Tag Archives: Relationships

Can gardening bring couples together? Listen to this podcast and find out!

Over the years, gardening has featured heavily on this blog and some of the observations that I made in the garden that Karin and I developed in Northampton appeared in my book Pollinators & Pollination: Nature and Society. At the same time that I was writing this, Karin was writing her first book – The Essential Companion to Talking Therapy – and we often discussed the links between nature, gardening, mental health and relationships between couples.

Fast forward a couple of years to last August. While we were in Kenya teaching on the Tropical Biology Association Field Course, Karin was interviewed by BBC Gardeners’ World presenter Adam Frost for his podcast series about gardening and health. In the interview Karin and Adam chat about how gardens and gardening together can positively affect relationships in couples. The interview has just been released and despite the fact that at the time Karin was recovering from COVID I think that she did very well! Here’s the link to the podcast: https://www.gardenersworld.com/podcast/adam-frosts-gardening-for-health-building-relationships/

Karin has also posted some thoughts about this, in her own inimitable way, on her blog at Medium.
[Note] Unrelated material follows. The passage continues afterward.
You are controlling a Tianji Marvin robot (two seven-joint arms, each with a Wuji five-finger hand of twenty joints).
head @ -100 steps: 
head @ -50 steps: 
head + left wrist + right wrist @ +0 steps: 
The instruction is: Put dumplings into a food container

The significance of the photo that accompanies this post is that it’s Karin sitting in front of the tent that we shared in Kenya, enjoying some watermelon, which was just about all she could manage to eat when she had COVID!

Ménage à trois mutualism

Lymington 2007 057

Relationships involving a “household of three” hold a fascination that is part prurient and part wonderment: prurient for perhaps obvious reasons, and wonderment as it’s sometimes hard enough to make a ménage à deux work! Historically this domestic arrangement has been the lifestyle of choice of a surprisingly large and diverse set of influential thinkers and creative individuals, including Aldous Huxley, Lord Nelson, Carl Jung, Erwin Schrödinger, and Hattie Jacques.  Indeed, one of my favourite musicians, David Crosby, wrote a song about such relationships (Triad) which got him kicked out of The Byrds.

In nature, ménage à trois are occasionally encountered and may be more common than we think, and have been on my mind because this week I’ve been talking about mutualistic relationships with my first year undergraduates.  Mutualisms are interactions between species in which both benefit, as opposed to exploitative relationships such as predation or parasitism in which one of the partners is at a disadvantage (being eaten is a great disadvantage….)  Mutualistic interactions are common and important, and include many (but not all) plant-pollinator interactions, seed dispersal by birds and other animals, mycorrhizal relationships between plants and fungi, and many more.  As well as studying plant-pollinator interactions, I’ve a long-standing interest in the full breadth of these examples of “biological barter“, in all their varied forms.

In most cases mutualistic relationships involve pairs of species (for example a plant and a pollinator) although these species pairs are embedded within a larger network of interactions: that plant may have many pollinators, and those pollinators may service other plants.  In this sense it requires just two partners to make the interaction work – a “household of two”.  More rarely, research on the biodiversity of species interactions throws up examples of “households” involving three species, and a fascinating case has recently been worked out and published by Jonathan Pauli and colleagues.  This involves three-toed sloths and their relationship with the algae and moths that colonise the sloth’s fur – you can read the abstract here.  In summary, the algae benefit from nutrients provided by the moths living in the fur; the sloths eat the algae to supplement a restricted diet of leaves; the moths benefit from the sloths transporting them to defecation sites where they lay their eggs, then recolonise the sloths.  This slothy ménage à trois is a wonderful instance of interdependency within nature.

The other case of a three-part mutualism with which I’m familiar is that between anemonefish, and sea anemones and the algae which are housed in their tentacles.  The fish and the anemones provide mutual defence of one another, whilst the algae photosynthesise and provide carbohydrates to the anemone, and benefit from the nitrogenous waste produced by the fish.  It’s a system that I’ve done a little work on with marine biologist colleagues, specifically the broad scale biogeography of the interaction and its local assemblage structure, but we’ve not studied the whole three-part system. 

What other three-part examples are there in nature?  I’d be very interested to hear about any of which you’re aware.

It begs a question as to whether three is an upper limit to the number of species that can engage in such relationships?  Are there any four- or five-part mutualisms?  Or are these too unstable over evolutionary time, because if one species goes extinct it could cause the extinction of other species?  Interesting questions about fascinating interactions!